The inspiration behind this solution is -> http://developer.nokia.com/Community/Wiki/How_to_create_a_Context_Menu_with_QML
Tracking certain Item's global positions seems like an important problem if developing some complex graphics interaction. I came up with a relatively simple & graceful solution.
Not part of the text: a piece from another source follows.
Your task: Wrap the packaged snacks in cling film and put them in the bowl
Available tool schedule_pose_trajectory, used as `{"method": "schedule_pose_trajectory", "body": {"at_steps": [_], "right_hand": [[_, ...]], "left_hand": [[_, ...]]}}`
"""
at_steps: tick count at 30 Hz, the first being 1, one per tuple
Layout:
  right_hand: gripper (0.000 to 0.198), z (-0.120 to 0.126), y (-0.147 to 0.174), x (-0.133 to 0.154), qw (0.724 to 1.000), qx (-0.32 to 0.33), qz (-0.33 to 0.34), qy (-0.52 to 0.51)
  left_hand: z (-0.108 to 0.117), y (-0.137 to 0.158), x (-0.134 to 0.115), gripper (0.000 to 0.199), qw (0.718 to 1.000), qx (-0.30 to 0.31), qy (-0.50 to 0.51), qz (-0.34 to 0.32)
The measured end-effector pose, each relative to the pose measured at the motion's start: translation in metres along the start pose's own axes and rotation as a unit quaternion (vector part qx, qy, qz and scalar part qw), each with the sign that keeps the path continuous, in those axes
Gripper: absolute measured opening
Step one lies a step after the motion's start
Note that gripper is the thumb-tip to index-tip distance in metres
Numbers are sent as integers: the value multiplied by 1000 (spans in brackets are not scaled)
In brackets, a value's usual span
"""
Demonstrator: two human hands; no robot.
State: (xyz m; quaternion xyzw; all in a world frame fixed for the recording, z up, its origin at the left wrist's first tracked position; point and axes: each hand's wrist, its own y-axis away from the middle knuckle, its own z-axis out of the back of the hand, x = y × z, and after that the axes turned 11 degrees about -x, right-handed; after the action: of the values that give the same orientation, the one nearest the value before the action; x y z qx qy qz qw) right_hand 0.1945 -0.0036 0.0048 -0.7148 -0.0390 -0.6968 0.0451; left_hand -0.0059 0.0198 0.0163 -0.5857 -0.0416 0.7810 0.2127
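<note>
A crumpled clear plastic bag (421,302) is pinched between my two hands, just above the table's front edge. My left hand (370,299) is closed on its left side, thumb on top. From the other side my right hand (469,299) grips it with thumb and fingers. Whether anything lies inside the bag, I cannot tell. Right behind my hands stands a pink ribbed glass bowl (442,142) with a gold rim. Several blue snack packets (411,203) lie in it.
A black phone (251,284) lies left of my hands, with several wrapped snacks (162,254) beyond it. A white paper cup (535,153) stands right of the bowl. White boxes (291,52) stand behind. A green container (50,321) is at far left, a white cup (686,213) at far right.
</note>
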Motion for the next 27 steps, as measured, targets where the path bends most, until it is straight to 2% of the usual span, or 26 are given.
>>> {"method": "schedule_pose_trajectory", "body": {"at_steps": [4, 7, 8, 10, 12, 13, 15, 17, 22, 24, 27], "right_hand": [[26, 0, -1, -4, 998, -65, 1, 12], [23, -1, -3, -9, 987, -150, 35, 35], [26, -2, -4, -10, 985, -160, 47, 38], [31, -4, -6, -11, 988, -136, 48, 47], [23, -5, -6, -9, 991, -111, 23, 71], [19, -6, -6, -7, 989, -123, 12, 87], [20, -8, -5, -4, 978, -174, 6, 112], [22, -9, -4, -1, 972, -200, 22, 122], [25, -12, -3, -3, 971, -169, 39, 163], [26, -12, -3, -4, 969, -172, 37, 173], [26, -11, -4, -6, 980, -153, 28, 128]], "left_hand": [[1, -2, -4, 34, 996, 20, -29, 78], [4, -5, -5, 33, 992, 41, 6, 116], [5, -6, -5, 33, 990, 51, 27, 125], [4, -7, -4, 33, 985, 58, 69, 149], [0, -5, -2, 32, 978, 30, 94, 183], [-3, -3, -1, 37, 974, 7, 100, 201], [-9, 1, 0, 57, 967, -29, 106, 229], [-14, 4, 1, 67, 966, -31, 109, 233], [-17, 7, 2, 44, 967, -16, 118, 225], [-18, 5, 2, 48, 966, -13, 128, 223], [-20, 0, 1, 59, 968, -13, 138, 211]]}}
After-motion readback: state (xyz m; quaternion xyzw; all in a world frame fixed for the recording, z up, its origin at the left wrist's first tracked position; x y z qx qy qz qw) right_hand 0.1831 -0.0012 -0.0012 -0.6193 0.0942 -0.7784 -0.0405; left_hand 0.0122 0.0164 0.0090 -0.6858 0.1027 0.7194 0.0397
Here is my core codes:
Item{
id: globalRoot
signal globalPositionChanged(Item item, real newX, real newY);
function tracking(item){
var obj = item;
var objN;
function onGlobalXYChanged(){
var pt = mapFromItem(item, item.x, item.y);
globalRoot.globalPositionChanged(item, pt.x, pt.y);
}
do{
objN = obj.objectName;
obj.xChanged.connect(onGlobalXYChanged);
obj.yChanged.connect(onGlobalXYChanged);
obj = obj.parent;
}while(objN !== "furthestAncestorObjectName");
}
}
The core idea is: what essentially makes an Item's global position change? It maybe itself, its parent or its parent's parent etc. So make a traverse back to its furthest parent and connect each of its ancestor's x/y change signal to a function, within which we get the item's global position and broadcast outside.
I have tried to improve on #Shubhanga's answer a bit by moving the code into its own ItemPositionTracker.qml file:
import QtQuick 2.3
Item {
id: root
property Item trackedItem
property Item movedItem
Component.onCompleted: {
movedItem.x =
Qt.binding(
function()
{
if (trackedItem === null) return 0;
var docRoot = trackedItem;
var x = trackedItem.x;
while(docRoot.parent)
{
docRoot = docRoot.parent;
x += docRoot.x
}
return x;
}
)
movedItem.y =
Qt.binding(
function()
{
if (trackedItem === null) return 0;
var docRoot = trackedItem;
var y = trackedItem.y
while(docRoot.parent)
{
docRoot = docRoot.parent;
y += docRoot.y
}
return y;
}
)
}
}
The code can now be added to any QML object like this:
ItemPositionTracker {
trackedItem: rectGreen
movedItem: rectBlue
}
Which makes rectBlue follow rectGreen.